In 1644, the Manchus founded the Qing dynasty, which ruled until 1911 and tried to stop Chinese emigration to Manchuria until the late 18th century , emigration due in part to the existing resources in the region.

Its border with Russia was modified several times in 1689, 1858 and 1860, being in this last date when it was established between the Amur and Ussuri rivers. By the 19th century, the Chinese population outnumbered the native Manchu population.

Russian Orthodox Church in Harbin, 1900.

Since 1894 it was a region disputed by both the Russian Empire and the Japanese Empire, a situation that caused the Russo-Japanese War of 1904, won by the latter. The region was occupied by Japan in 1931, being renamed Manchukuo, and proclaimed as a new independent state —although in reality it functioned as a Japanese protectorate. The last Chinese emperor Puyi, to give the new country a certain legitimacy before the entire world, was invested as Emperor of Manchukuo under the name Kang De. Later, the Soviet Union, in the battle of Lake Hasan, on August 11, 1938, managed to defeat the Imperial Japanese Army, managing to recover the eastern part of Manchuria. In 1939 there was a decisive confrontation in the undeclared border war between the Empire of Japan and the Soviet Union, known as the Battle of Khalkhin Gol, in which Marshal Georgy Zhúkov, commanding Soviet and Mongolian troops, managed to defeat the Japanese army, guarding the Soviet and Mongolian borders against Japanese aggression. On August 8, 1945, the battle of Manchuria or the so-called "Operation August Storm" took place by the Soviets, in which Soviet Marshal Aleksandr Vasilevsky, commanding Soviet and Mongolian troops, achieved victory over the forces japanese.

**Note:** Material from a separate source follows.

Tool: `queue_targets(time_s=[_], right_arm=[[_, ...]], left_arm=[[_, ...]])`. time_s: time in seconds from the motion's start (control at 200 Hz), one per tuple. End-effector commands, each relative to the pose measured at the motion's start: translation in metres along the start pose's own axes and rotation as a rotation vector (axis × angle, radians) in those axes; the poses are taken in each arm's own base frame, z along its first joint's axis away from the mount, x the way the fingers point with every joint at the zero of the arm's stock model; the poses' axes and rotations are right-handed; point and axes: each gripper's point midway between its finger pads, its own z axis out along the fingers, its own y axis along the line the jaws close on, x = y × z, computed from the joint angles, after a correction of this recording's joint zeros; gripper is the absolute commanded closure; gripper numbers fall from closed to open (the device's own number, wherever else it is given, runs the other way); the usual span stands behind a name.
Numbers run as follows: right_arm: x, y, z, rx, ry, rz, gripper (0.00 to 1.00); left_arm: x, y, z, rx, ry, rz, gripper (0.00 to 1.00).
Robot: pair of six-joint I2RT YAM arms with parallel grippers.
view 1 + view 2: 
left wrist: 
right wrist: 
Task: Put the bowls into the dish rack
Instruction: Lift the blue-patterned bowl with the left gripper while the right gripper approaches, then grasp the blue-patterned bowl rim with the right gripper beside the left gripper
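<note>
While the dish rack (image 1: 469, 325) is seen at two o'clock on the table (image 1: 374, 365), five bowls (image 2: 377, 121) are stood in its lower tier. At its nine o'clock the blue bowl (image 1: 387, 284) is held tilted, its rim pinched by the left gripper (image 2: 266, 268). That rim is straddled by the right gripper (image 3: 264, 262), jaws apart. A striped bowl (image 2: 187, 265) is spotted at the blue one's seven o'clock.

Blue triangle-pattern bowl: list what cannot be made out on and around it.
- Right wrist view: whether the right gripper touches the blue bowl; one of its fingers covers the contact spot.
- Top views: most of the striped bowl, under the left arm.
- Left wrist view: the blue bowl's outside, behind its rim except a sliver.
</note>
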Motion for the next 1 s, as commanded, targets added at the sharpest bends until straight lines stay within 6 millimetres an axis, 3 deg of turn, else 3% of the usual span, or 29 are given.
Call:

With this he consolidated the recovery of Soviet sovereignty over Sakhalin Island, the Kuril Islands, ended the Japanese claims to the Russian city of Vladivostok and obtained the guarantee of Mongolian sovereignty over its territory. Between 1945 and 1946 the territory was under Soviet military occupation. After the war, in 1948, the former Chinese Manchuria region became an integral part of the People's Republic of China, and in 1959, the region was divided between Inner Mongolia and the provinces of Liaoning, Heilongjiang, and Jilin.